■ **Task item**:
Collect every line of the records below that contains the word "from".

■ **Records for this exercise**:
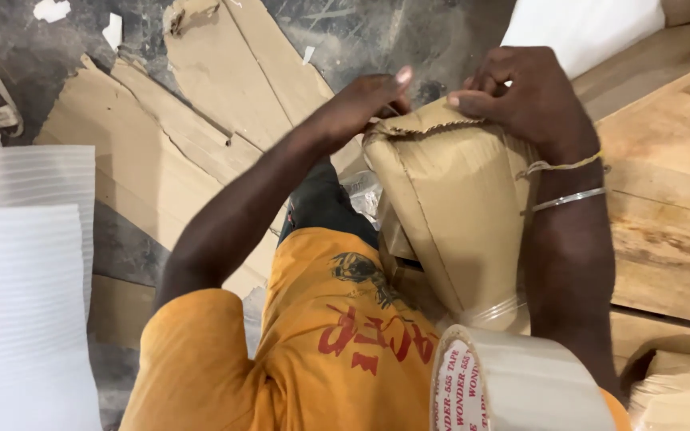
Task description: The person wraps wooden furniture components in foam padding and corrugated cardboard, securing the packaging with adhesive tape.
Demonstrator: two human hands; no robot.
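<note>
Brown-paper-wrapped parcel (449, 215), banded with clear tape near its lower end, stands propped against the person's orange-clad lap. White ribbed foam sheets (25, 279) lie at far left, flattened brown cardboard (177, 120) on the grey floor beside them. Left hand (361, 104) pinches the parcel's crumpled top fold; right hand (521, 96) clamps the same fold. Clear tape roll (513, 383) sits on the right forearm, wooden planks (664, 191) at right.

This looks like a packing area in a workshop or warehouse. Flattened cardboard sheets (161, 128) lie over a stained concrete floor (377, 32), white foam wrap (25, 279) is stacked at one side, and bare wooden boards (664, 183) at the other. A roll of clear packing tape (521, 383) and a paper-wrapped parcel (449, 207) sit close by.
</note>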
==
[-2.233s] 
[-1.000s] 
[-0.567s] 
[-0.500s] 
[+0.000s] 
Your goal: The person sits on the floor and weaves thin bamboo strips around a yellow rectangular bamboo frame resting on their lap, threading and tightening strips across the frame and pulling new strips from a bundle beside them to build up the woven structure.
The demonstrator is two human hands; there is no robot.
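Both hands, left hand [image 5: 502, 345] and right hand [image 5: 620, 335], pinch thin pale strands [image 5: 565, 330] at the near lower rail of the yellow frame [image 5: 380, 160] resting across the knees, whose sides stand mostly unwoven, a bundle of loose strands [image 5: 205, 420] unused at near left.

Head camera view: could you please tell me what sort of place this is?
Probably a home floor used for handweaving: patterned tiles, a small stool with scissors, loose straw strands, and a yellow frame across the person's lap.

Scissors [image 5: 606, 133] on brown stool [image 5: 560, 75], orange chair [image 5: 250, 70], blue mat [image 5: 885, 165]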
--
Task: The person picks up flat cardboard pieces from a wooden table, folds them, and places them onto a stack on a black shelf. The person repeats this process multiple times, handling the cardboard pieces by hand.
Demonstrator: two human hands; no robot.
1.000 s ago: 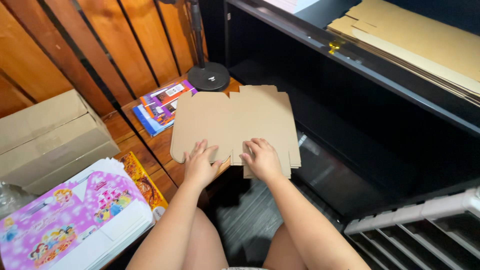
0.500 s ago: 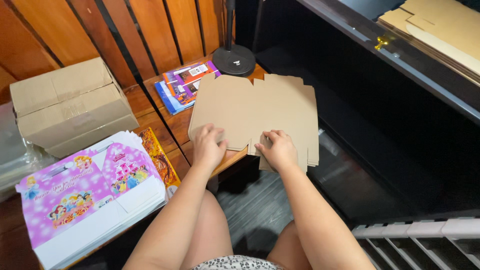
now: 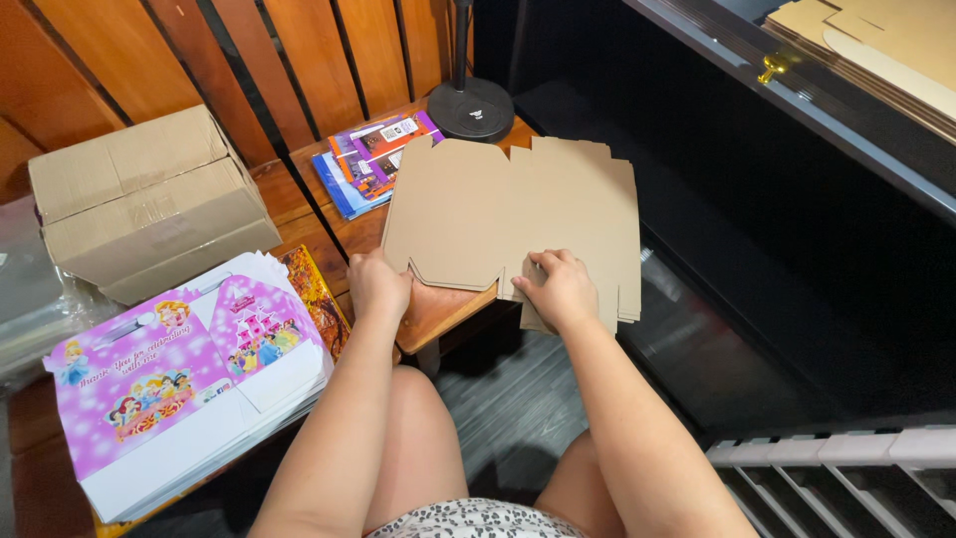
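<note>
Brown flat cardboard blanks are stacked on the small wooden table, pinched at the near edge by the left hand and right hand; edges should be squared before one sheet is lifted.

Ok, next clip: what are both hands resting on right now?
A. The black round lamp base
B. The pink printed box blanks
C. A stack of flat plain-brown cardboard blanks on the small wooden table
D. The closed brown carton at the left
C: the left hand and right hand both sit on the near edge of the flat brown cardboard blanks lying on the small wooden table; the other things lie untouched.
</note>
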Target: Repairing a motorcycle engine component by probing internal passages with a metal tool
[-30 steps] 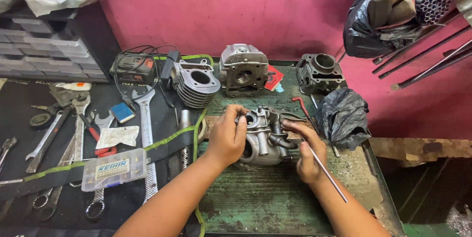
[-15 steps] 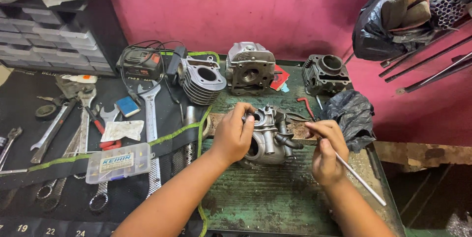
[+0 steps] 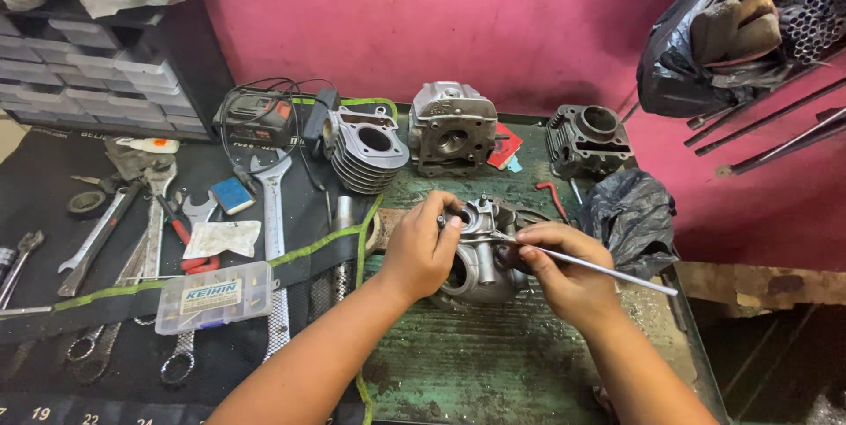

■ **Answer to the exercise**:
Your goal: The person sits on the floor and weaves thin bamboo strips around a yellow rectangular bamboo frame resting on their lap, threading and tightening strips across the frame and pulling new strips from a bundle beside them to build up the woven structure.
Task: The person picks up flat cardboard pieces from a wooden table, folds them, and places them onto a stack on a black shelf. The person repeats this process multiple times, handling the cardboard pieces by hand.

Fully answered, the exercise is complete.